An idea comes to my mind—take a mindfulness meditation walk and calm down. Rapture can wait. It’s 6.30 p.m., still bright, and within 45 minutes I’d be back home before it’s dark. I get the keys, a whistle, bear spray, and the phone too. Sometimes I leave the latter behind but for some reason a thought says to carry it with me. I step outside the house with Goldstein’s words replaying in my body: “Are we relating to the experience with openness, with acceptance, with mindfulness?… Are we relating to pleasant things out of desire? Of wanting? Are we relating to unpleasant things out of aversion? Of wanting to push them away? Of wanting to get rid of them?”

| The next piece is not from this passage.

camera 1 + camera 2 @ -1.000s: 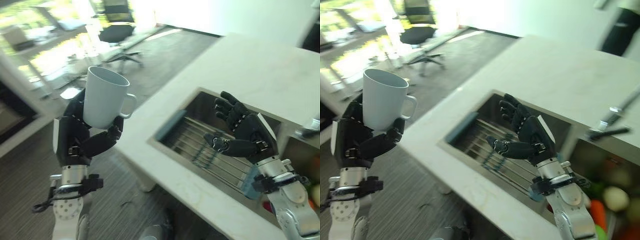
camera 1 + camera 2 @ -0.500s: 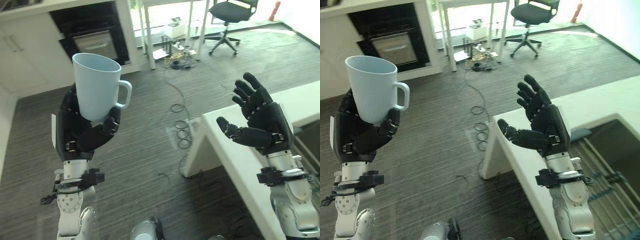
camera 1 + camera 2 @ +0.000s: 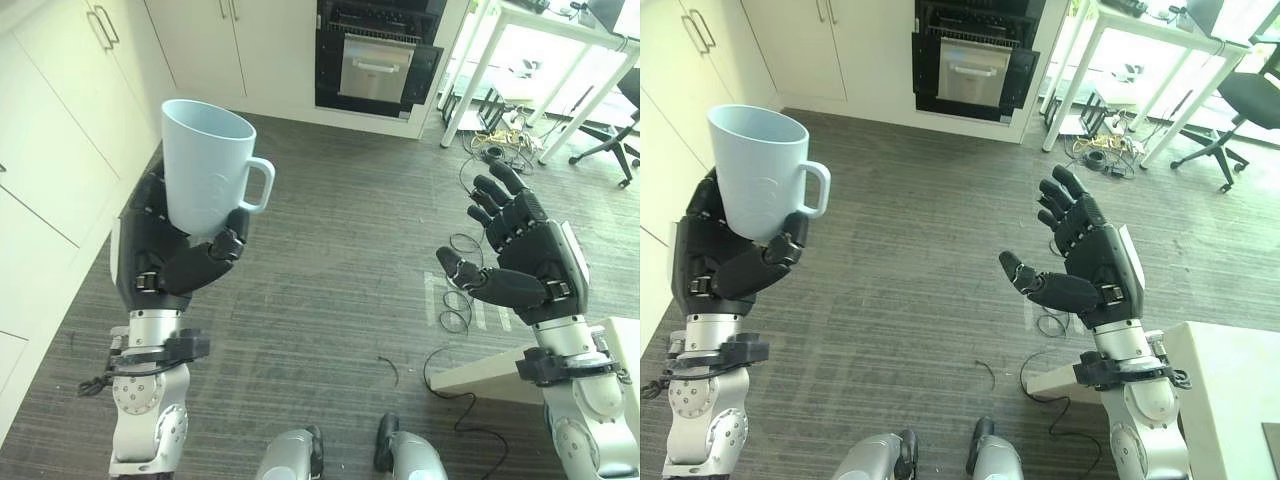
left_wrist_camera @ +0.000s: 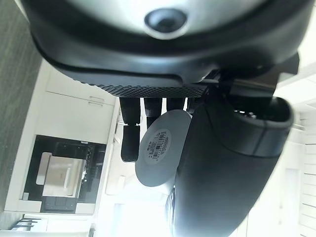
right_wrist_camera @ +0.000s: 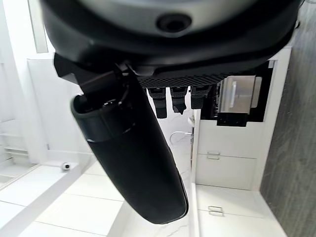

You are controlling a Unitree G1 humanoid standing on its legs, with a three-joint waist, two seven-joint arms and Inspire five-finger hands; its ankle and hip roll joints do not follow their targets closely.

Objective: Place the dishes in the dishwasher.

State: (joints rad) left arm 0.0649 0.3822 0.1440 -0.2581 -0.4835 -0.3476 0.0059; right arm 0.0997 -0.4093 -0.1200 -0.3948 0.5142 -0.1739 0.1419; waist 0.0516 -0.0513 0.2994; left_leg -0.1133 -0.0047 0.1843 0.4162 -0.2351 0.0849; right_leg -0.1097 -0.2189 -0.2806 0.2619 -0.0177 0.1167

I notice the rhododendron bush and I say, there’s the rhododendron. I accept it. I put one foot ahead of the other and say, I am walking. There are trees. Oaks. Pines. Maples. Poplars, Locust trees… This is nice. This is really good. I am accepting, I am accepting what is arising…
About twenty minutes into the walk, I hear the wild turkeys clucking. The sound is different from their usual cackle but I accept it. Then I see them in a procession. Walking in rhythm, cluck-cluck. I look to where my feet are, but the sound from the feet of turkeys approaching my trail is louder than it normally is. I think of the dry leaves as a factor but, wait, acc—e-pt— Holy Mother of God! The largest, darkest, black bear is behind them, walking in tow. I DO NOT accept. Hand finds the whistle in pocket, reaches mouth at lightning speed, blows. Bear pauses but I cannot stand my ground. I retrace my steps, then break into a run.
I arrive home panting. So much for mindfulness! Phew. Nervous laughter. What surprises me most is that previously, I’ve not been afraid of bears. I’ve told my friends to yell or clap if they see bears, but never to run because that sets them off. I am never startled and now I agree, never say never. Clichés don’t teach enough. Experience is everything.
Tomorrow, I’ll start all over, Mindfulness Practice 101.